*THE PROBLEM*
When you reach the line that contains "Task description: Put" in the data below, copy it and every line after it exactly, adding nothing.

*DATASET CONTENT*
■ ■ ■ ■ ■

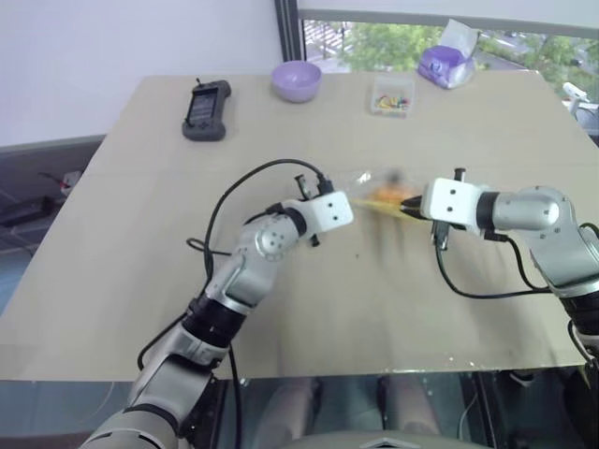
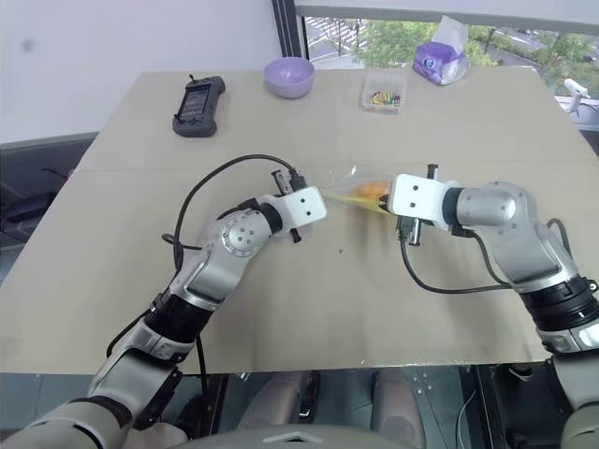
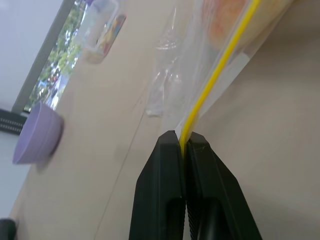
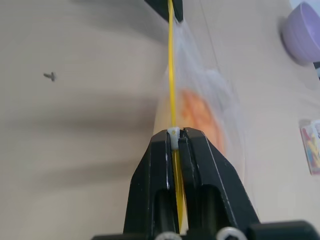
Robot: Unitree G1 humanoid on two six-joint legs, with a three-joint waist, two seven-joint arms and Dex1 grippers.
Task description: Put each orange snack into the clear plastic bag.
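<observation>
The clear plastic bag (image 1: pixel 372 185) hangs stretched between my two grippers just above the middle of the table. Its yellow strip (image 3: pixel 220 65) runs taut from one gripper to the other. The orange snack (image 4: pixel 192 112) sits inside the bag, seen through the crinkled film, close to the right gripper. My left gripper (image 3: pixel 183 137) is shut on one end of the yellow strip. My right gripper (image 4: pixel 173 132) is shut on the strip's other end, at a small white slider. In the head views the left gripper (image 1: pixel 356 200) and right gripper (image 1: pixel 406 204) face each other.
At the table's far side stand a purple bowl (image 1: pixel 297 79), a small clear box of colourful bits (image 1: pixel 391 94), a purple tissue pack (image 1: pixel 446 64) and a black handheld device (image 1: pixel 206 109). Black cables loop from both wrists over the table (image 1: pixel 140 281).
</observation>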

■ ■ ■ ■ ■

*WRITTEN REPLY*
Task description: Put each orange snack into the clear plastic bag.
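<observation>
The clear plastic bag (image 1: pixel 372 185) hangs stretched between my two grippers just above the middle of the table. Its yellow strip (image 3: pixel 220 65) runs taut from one gripper to the other. The orange snack (image 4: pixel 192 112) sits inside the bag, seen through the crinkled film, close to the right gripper. My left gripper (image 3: pixel 183 137) is shut on one end of the yellow strip. My right gripper (image 4: pixel 173 132) is shut on the strip's other end, at a small white slider. In the head views the left gripper (image 1: pixel 356 200) and right gripper (image 1: pixel 406 204) face each other.
At the table's far side stand a purple bowl (image 1: pixel 297 79), a small clear box of colourful bits (image 1: pixel 391 94), a purple tissue pack (image 1: pixel 446 64) and a black handheld device (image 1: pixel 206 109). Black cables loop from both wrists over the table (image 1: pixel 140 281).
</observation>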

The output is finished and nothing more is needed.